Anyway, for the moment I'm not going to count calories, if for no other reason than that my heart just sinks at the notion, and right now - trying to take something positive from the fact that I'm bleeding too heavily to exercise (like the discovery that I've already got to the point where I miss actually exercising when I can't, and distraction in the form of the creation of a menstrual exercise algorithm, for goodness' sake!) - I can do with all the motivation I can get.  I am, however, going to cut down even further on refined sugar***, and see where that gets me... :)


______________________
* Not swearing is pretty hard, but I'm going to give it a go for this blog, in case certain folk**** are actually reading this.  Hello!

** I'm not that posh - it was just a mental image
*** Oddly, that does sound rather like a diet... {facepalm}
___________
**** Putative delicate readers who, for some reason, I'm happy to allow to read talk of my menses... curious...

Saturday, 18 January 2014

First Past The Post

I think it's fair to say that I'm not exactly the most sporty person ever. Maybe it's my sickly childhood and my parents' emphasis on creative and academic achievement. Maybe it's my under-developed competitive streak ("Oh, you did really well in a thing I can't do as well as you? Nice one! :)") or the part where I was bullied by massive sporty girls as a late-developing weirdo.

Don't get me wrong - when I could avoid wheezing, I liked running around and throwing things and climbing up stuff as much as the next person who has those abilities. It just didn't... define me, I suppose.

Especially after computers happened.

But I've been through periods of being properly fit - the Year of the Sixpack (2005), various phases of cycling everywhere (2001-2003; 2010-2011 - the middle of that was Milton Keynes. Not exactly a cycling paradise that place). They took some effort, but I'm annoyingly prone to building muscle quickly when I actually put effort into it.

So why aren't I currently buff as hell?

Asthma. Increasingly screwed-up joints. A tendency to have long periods of being very ill in the lungs or injured, because these things happen easily to me. Oh, and there was 2007-2009 when I was either carrying around an increasingly massive tumour or recovering from having my abdominal muscles slashed vertically to get it gone. And the Year of The Stick (2011-2012).

So why start now, somewhat physically screwed-up and approaching 40 at an alarming speed?

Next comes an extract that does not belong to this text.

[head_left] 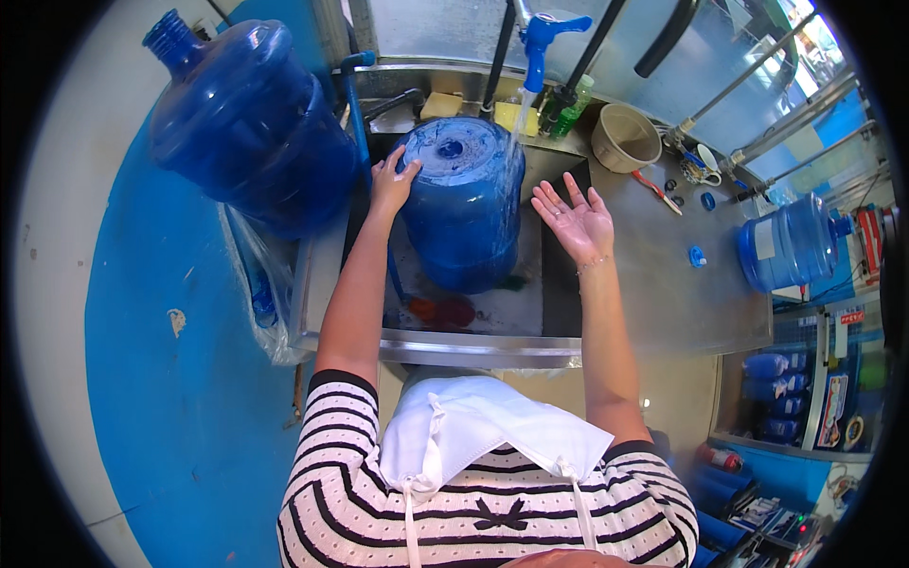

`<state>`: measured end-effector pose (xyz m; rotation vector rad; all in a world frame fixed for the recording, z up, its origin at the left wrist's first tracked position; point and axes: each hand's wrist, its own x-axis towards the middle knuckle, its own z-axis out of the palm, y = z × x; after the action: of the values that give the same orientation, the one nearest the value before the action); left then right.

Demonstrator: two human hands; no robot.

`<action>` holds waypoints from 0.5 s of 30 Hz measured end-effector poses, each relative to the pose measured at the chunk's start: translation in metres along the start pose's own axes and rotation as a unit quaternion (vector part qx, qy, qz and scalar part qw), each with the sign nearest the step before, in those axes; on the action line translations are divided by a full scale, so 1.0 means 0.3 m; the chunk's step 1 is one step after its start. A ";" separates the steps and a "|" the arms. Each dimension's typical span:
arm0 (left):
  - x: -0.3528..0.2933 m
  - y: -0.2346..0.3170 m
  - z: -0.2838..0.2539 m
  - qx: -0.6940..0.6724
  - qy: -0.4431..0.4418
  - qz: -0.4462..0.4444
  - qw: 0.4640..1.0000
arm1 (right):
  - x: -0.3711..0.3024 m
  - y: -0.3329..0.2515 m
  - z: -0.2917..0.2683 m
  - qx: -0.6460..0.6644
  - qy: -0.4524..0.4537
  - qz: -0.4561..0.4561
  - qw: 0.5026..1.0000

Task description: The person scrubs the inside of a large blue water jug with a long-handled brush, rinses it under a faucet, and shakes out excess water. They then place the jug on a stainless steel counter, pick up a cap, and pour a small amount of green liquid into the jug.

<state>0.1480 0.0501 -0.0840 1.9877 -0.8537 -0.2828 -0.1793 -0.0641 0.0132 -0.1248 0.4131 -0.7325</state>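
Your left grip (pixel 392 186), spread apart, touches the upper left edge of the large translucent blue plastic bottle (pixel 461 227). The bottle stands base up in the rectangular stainless-steel sink (pixel 478 347), below the blue plastic tap (pixel 547 40) running water (pixel 522 114). Your right grip (pixel 579 221), also apart, faces palm up beside it.

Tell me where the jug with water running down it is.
In the head view, the jug is in the sink, above the picture's middle, touched by the left hand and under the blue tap.
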 end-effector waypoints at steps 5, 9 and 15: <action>-0.121 -0.090 -0.080 -0.030 0.039 0.038 0.998 | 0.060 0.067 0.040 0.018 0.005 0.015 1.000; -0.254 -0.106 -0.127 -0.041 0.050 0.033 0.997 | 0.080 0.100 0.056 0.019 0.008 0.001 1.000; -0.442 -0.081 -0.176 -0.058 0.060 0.032 0.996 | 0.085 0.108 0.057 -0.016 -0.022 0.000 1.000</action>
<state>0.0888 0.1818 -0.0930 1.8468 -0.8060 -0.1703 -0.1352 -0.0577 0.0125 -0.1706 0.3834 -0.7224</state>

See above. Plus all my family (save one) die of heart/ blood pressure-related issues. Putting that off as long as possible feels wise. My job is sedentary, and none of my hobbies wildly aerobic. Action needs to be taken, and besides - I enjoy feeling in control of this conglomeration of fleshy electrons.

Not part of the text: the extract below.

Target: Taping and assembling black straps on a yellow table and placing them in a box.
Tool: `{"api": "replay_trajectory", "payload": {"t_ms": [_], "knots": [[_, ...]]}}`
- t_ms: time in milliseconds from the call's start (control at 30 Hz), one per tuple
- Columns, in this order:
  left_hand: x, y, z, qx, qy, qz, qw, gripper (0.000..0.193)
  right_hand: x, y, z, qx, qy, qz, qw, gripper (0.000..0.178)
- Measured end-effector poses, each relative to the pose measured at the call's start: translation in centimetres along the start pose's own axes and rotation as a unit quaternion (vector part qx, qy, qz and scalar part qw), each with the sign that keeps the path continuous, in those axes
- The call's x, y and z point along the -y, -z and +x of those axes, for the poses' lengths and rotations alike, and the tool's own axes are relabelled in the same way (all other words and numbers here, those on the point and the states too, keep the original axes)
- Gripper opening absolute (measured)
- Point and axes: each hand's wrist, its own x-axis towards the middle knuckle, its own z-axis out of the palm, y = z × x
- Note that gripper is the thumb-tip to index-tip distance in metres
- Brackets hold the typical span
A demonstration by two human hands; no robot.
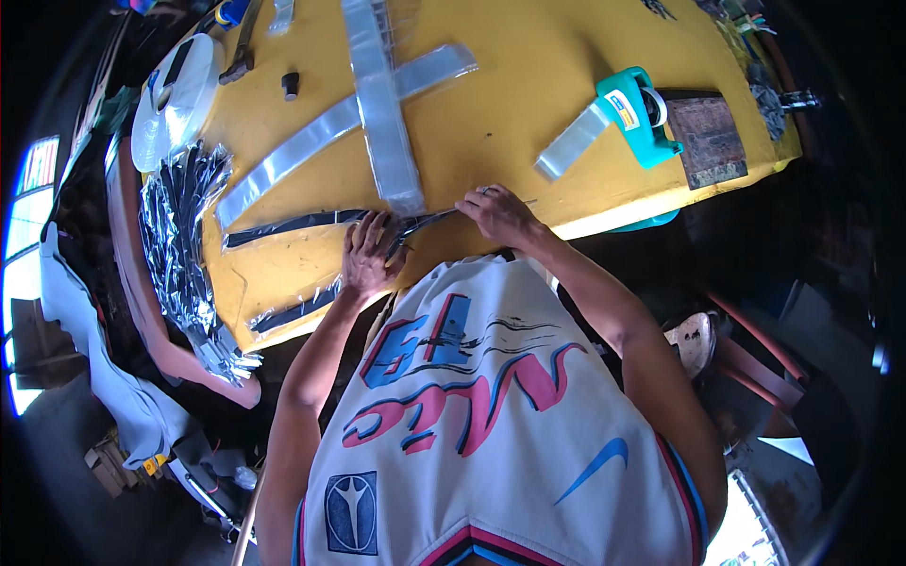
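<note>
A long black strip (293, 229) in a clear plastic sleeve lies along the near side of the yellow tabletop (472, 132). My left hand (373, 253) is closed over its right part, fingers bent and pressing down on it. My right hand (500, 217) pinches the narrow end of the strip, its fingertips together. Just beyond my hands, a stack of flat clear plastic sleeves (382, 132) crosses another long clear sleeve (311, 141). Nearer the front edge, left of my left hand, lies another black strip in plastic (297, 307).
At the left edge hangs a thick pile of wrapped black strips (184, 245), below a white roll (175, 99). A hammer (242, 52) and a small dark cylinder (291, 86) lie beyond. A teal tape dispenser (642, 118) stands at right beside a dark worn board (706, 140).
</note>
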Motion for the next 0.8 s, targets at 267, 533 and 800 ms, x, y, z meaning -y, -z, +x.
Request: {"api": "replay_trajectory", "payload": {"t_ms": [267, 533, 800], "knots": [[3.4, 3.9, 3.1, 0.105, -0.047, -0.191, 0.975, 0.017, 2.1, 4.1, 2.1, 0.072, -0.120, 0.125, 0.982, 0.025], [5.9, 3.9, 9.0, 0.444, 0.147, -0.300, 0.832, 0.036, -0.4, 6.5, 4.0, 0.210, -0.230, 0.269, 0.911, 0.028], [0.5, 2.4, 6.6, 0.034, 0.097, 0.022, 0.994, 0.046, -1.5, 2.0, 2.1, 0.002, -0.217, 0.035, 0.975, 0.027]]}}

So I've taken several steps to get around my natural inhibitions towards the physical:

1. Spreadsheets. I love 'em. I'm fooling the nerdy part of my psyche that tracking nutrition and exercise stats is fun.

2. A goal. Sport Relief's mile is 23rd March this year, and I've pledged to walk 6 miles, in one go, for charity.

3. Gadgets. I'll get my smartphone in on the act and satisfy that part of me too.

4. Spending money to save money. Cautious Fay wants to know the benefits of running, jumping, and lifting? Joining the gym will save her money on taxis for when she's too out of puff to run to the bus. Or just, you know, walk to where she needs to go.

So why write a blog?

Because that's probably partly going to be 5. Appeal to my creative/ academic side. Because I'm recording the actions but not the effects (physical or mental) in my spreadsheet, so maybe the more tenuous/ difficult to measure (feeling better, better posture, more confident, endorphin response, general stamina, etc.). It will also be a good place to talk these things out without boring the arse off anyone who's not actually interested.

I should probably start making some physical measurements - weight, waist size, etc. - to feed the spreadsheet, but this blog will be a good place to talk about how it makes me feeeel, among other things.

So, will this help or be a distraction from the actual work needed? Will I complete my goals? Will I keep this blog up? Will I injure myself along the way? Will I get anyone to crack a smile back at me at the gym?